#**Basics of popular Python libraries for AI**

In [None]:
# Data processing using Pandas...


import numpy as np
import pandas as pd

# Loading data from CSV file (with replacement of "/" values to NaN values)...
data = pd.read_csv("/report.csv", na_values = "/")                                                                          					

# Reading first 5 rows...
print(data.head(10))                                                                                                        						 

# Reading last 10 rows...
print(data.tail(10))        
                               
# Reading specific column of DataFrame object                                                          						 
print(data["Ispit1"])                                                                                                        						 
print(data["Ispit2"])

# Reading rows with specific characteristic...
print(data.loc[data["Prisustvo"] == 0])     
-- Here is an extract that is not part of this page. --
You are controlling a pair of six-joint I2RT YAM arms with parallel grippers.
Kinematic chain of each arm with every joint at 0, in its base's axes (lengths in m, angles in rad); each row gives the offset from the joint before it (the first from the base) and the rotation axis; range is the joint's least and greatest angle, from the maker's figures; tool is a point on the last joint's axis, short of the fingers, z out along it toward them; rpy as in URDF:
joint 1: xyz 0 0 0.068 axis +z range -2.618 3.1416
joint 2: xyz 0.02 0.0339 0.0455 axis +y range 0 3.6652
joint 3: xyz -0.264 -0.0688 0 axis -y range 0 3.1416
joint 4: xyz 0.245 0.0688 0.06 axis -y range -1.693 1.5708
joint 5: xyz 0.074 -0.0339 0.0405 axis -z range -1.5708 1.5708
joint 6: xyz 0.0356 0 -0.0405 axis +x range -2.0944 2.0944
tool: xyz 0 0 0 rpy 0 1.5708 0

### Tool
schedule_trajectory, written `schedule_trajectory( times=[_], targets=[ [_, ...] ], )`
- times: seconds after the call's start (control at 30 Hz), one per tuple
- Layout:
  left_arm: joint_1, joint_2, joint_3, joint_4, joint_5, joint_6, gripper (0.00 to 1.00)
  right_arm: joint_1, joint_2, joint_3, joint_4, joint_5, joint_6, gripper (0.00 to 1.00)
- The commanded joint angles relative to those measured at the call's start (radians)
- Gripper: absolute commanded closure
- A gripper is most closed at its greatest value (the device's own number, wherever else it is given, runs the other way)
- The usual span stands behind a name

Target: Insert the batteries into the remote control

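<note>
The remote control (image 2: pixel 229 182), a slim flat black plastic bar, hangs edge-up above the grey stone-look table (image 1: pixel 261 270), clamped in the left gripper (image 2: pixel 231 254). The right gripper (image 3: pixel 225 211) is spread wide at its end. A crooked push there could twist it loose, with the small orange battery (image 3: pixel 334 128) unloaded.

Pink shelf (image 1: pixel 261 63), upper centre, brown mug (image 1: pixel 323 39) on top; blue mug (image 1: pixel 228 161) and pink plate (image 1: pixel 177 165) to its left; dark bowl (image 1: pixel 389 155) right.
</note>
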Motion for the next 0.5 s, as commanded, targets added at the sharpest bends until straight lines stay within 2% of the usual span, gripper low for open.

# Replacing values (this is only for informative purpose, these values are already replaced)...
data.replace("/", np.nan, inplace = True)                                                                                    					 

# Reading specific columns of rows with specific characteristic...
print(data.loc[data["Ocjena"] > 7].loc[:, ["Indeks", "UKUPNO", "Ocjena"]])                                                 		      	 	 
	
# Deleting specific rows of DataFrame object...
data.dropna(subset = ["Ocjena"], inplace = True)                                                                             					 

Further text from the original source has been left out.